Today’s revelation that police-recorded crime has risen by 10 per cent across England and Wales shows one of the most damaging impacts of austerity. Behind the cold figures are countless stories of personal misery; 723 homicides, 466,018 crimes with violence resulting in injury, and 205,869 domestic burglaries to take just a few examples.

It is crucial that politicians of all parties seek to address this rising level of violence and offer solutions to halt the increase in violent crime. I challenge any Tory to defend the idea that their constituents are best served by a continued squeeze on police budgets, when the number of officers is already at the lowest level for more than 30 years.

This week saw the launch Chris Bryant's Protect The Protectors Private Member’s Bill, which aims to secure greater protections for emergency service workers. It carries on where my attempts in the last parliament left off, and could not come at a more important time. Cuts to the number of police officers on our streets have not only left our communities less safe, but officers themselves are now more vulnerable as well.

As an MP I work closely with the local neighbourhood policing teams in my constituency of Halifax. There is some outstanding work going on to address the underlying causes of crime, to tackle antisocial behaviour, and to build trust and engagement across communities. I am always amazed that neighbourhood police officers seem to know the name of every kid in their patch. However cuts to West Yorkshire Police, which have totalled more than £160m since 2010, have meant that the number of neighbourhood officers in my district has been cut by half in the last year, as the budget squeeze continues and more resources are drawn into counter-terrorism and other specialisms .

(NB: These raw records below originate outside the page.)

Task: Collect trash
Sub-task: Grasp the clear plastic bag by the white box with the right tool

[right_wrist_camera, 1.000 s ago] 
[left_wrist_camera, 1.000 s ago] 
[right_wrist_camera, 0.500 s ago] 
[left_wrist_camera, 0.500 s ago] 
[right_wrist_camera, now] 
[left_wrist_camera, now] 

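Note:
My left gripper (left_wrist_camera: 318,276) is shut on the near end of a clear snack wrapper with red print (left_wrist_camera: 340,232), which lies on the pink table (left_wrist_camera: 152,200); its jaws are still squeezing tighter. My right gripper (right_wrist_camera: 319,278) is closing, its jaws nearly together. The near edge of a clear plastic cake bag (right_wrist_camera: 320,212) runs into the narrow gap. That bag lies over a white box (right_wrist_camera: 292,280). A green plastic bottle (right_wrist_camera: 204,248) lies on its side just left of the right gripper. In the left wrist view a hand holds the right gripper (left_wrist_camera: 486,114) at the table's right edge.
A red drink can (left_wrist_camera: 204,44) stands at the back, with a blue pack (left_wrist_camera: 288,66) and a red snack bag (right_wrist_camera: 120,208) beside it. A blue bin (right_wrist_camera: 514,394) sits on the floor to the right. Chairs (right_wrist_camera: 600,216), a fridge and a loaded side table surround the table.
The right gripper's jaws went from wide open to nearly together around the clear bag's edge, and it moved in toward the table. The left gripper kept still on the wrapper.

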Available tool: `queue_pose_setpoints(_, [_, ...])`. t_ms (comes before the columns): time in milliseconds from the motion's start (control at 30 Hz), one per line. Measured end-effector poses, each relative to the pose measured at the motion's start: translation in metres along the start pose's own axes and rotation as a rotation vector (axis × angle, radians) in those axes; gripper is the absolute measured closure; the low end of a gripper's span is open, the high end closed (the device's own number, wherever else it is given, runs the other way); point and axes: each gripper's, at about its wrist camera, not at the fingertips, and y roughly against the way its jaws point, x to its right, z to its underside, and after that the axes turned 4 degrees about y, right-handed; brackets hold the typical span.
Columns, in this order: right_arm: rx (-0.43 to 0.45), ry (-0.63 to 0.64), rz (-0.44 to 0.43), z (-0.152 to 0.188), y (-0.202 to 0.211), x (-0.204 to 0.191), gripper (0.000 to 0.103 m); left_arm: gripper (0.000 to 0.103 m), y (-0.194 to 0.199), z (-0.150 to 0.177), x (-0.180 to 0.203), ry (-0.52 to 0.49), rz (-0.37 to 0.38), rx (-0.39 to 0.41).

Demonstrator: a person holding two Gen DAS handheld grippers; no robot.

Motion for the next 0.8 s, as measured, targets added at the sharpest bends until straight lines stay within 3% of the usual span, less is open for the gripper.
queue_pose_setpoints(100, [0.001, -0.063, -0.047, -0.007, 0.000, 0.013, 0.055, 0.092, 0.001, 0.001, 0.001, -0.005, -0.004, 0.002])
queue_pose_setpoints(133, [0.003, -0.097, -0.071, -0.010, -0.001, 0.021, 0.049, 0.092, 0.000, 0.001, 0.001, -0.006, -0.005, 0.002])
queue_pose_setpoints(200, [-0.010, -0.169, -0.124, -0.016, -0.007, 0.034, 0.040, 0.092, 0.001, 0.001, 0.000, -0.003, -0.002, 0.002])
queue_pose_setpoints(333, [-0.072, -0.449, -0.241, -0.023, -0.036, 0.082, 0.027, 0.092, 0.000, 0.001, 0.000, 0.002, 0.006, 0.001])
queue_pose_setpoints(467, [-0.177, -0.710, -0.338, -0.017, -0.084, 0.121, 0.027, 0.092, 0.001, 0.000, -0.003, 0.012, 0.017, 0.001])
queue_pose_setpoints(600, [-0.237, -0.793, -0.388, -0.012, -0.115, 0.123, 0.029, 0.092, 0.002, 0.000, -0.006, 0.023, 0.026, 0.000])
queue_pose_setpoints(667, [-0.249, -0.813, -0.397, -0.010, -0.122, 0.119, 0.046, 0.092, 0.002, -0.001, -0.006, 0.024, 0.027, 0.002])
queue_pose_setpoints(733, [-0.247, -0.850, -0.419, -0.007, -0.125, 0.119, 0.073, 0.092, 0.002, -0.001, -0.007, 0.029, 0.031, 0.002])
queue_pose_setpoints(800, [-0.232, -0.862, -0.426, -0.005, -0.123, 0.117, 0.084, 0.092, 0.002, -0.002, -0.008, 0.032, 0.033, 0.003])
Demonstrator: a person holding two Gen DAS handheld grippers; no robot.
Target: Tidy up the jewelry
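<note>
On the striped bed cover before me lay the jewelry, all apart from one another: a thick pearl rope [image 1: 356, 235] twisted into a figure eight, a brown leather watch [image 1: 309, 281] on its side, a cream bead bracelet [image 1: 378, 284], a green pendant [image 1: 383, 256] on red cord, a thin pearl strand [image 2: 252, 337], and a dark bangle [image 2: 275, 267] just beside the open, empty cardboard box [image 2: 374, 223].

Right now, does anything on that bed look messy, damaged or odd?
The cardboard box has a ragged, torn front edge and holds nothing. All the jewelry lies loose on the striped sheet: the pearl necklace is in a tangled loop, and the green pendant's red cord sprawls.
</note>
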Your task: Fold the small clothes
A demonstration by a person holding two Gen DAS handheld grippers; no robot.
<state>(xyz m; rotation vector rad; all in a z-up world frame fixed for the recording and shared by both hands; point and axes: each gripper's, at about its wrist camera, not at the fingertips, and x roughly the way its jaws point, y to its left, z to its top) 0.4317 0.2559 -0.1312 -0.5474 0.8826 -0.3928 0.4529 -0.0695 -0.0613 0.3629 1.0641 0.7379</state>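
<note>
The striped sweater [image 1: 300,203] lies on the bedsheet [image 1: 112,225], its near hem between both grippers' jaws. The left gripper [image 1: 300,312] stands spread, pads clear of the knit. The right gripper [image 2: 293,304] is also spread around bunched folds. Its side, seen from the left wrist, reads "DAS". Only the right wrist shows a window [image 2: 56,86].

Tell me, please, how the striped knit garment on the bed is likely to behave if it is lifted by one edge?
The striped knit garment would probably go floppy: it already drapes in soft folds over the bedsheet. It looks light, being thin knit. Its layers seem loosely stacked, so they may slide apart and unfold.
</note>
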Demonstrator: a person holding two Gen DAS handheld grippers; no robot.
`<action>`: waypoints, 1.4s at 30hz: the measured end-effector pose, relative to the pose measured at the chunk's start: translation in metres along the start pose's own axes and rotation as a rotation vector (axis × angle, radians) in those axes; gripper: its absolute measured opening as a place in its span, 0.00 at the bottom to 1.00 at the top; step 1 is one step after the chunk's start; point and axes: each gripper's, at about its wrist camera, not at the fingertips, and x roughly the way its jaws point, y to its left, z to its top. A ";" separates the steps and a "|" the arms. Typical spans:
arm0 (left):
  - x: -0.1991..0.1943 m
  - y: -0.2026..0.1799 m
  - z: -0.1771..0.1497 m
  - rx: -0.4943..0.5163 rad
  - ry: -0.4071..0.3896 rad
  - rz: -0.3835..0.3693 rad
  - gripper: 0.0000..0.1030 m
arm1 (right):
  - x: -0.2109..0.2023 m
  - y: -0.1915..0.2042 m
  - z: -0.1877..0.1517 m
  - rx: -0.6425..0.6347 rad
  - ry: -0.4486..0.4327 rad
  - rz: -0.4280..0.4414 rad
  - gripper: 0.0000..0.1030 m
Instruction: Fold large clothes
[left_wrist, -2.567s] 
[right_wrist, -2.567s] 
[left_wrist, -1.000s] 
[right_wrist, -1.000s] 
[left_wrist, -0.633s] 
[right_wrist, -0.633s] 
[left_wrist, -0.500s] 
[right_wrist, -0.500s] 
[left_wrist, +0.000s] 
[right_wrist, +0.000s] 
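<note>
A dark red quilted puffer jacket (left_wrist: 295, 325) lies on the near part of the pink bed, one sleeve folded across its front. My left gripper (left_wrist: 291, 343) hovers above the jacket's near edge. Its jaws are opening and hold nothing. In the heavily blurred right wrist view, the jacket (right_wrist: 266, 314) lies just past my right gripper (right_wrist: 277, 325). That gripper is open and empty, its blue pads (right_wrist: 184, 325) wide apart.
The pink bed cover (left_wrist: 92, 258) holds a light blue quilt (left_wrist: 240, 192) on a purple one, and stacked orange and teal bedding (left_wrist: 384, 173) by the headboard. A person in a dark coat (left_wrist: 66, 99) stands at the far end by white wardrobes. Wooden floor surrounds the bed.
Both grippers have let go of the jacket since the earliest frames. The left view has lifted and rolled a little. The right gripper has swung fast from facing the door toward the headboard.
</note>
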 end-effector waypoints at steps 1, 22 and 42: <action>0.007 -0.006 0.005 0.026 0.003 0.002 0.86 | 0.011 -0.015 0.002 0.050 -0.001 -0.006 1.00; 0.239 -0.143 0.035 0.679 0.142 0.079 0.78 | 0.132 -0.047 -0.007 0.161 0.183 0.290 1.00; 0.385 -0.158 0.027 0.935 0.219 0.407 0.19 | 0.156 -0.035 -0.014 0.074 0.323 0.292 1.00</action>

Overall, West Yorkshire Police have seen a loss of around 1,200 officers. West Yorkshire Police Federation chairman Nick Smart is clear about the result: "To say it’s had no effect on frontline policing is just a nonsense.” Yet for years the Conservatives have argued just this, with the Prime Minister recently telling MPs that crime was at a record low, and ministers frequently arguing that the changing nature of crime means that the number of officers is a poor measure of police effectiveness. These figures today completely debunk that myth.

Constituents are also increasingly coming to me with concerns that crimes are not investigated once they are reported. Where the police simply do not have the resources to follow-up and attend or investigate crimes, communities lose faith and the criminals grow in confidence.

A frequently overlooked part of this discussion is that the demands on police have increased hugely, often in some unexpected ways. A clear example of this is that cuts in our mental health services have resulted in police officers having to deal with mental health issues in the custody suite. While on shift with the police last year, I saw how an average night included a series of people detained under the Mental Health Act. Due to a lack of specialist beds, vulnerable patients were held in a police cell, or even in the back of a police car, for their own safety. We should all be concerned that the police are becoming a catch-all for the state’s failures.

While the politically charged campaign to restore police numbers is ongoing, Protect The Protectors is seeking to build cross-party support for measures that would offer greater protections to officers immediately. In February, the Police Federation of England and Wales released the results of its latest welfare survey data which suggest that there were more than two million unarmed physical assaults on officers over a 12-month period, and a further 302,842 assaults using a deadly weapon.

This is partly due to an increase in single crewing, which sees officers sent out on their own into often hostile circumstances. Morale in the police has suffered hugely in recent years and almost every front-line officer will be able to recall a time when they were recently assaulted.

If we want to tackle this undeniable rise in violent crime, then a large part of the solution is protecting those who protect us; strengthening the law to keep them from harm where possible, restoring morale by removing the pay cap, and most importantly, increasing their numbers.

Holly Lynch is the MP for Halifax. The Protect the Protectors bill will get its second reading on the Friday 20th October.